Os mesmo laranjas do esquema de empresas envolvidas no caso Cisco foram utilizados por empresas de outros ramos de atividade. Em nome dos suspeitos estão registradas 20 empresas, não só de informática, mas também de factoring, equipamentos, alimentos e comércio de produtos agrícolas e peças e acessórios de automóveis.

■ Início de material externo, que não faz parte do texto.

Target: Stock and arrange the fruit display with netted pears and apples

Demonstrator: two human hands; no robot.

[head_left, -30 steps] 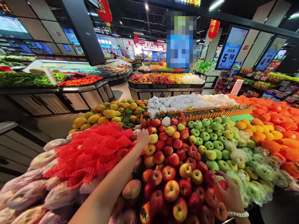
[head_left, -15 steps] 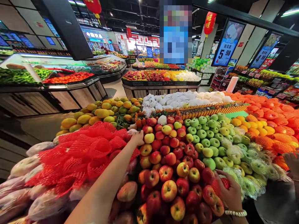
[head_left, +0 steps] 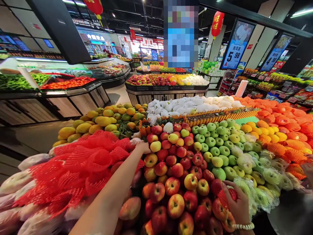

Levantamento realizado na Junta Comercial de São Paulo e na Receita Federal com os nomes de 13 laranjas descobertos pela PF durante a Operação Persona mostra que em nome deles existem 20 empresas em São Paulo, na Bahia e em países como Bahamas e Panamá. A soma do capital declarado por 12 empresas à junta comercial alcança o valor de R$ 15 milhões. O levantamento mostrou ainda que os laranjas têm como sócios 11 pessoas, a maioria das quais não mora nos lugares declarados à junta.

A Polícia Federal e o Ministério Público Federal relacionaram 77 empresas com sede no Brasil e 29 com sede no exterior como envolvidas diretamente no esquema de fraude que deu um prejuízo de R$ 1,5 bilhão ao governo. As empresas do esquema ligado à Cisco serviram, segundo o MPF e a PF, para blindar a multinacional no Brasil e nos Estados Unidos. Era por meio delas que se fazia a importação de equipamentos da empresa, a distribuição de produtos e a lavagem de dinheiro e ocultação de patrimônio de executivos.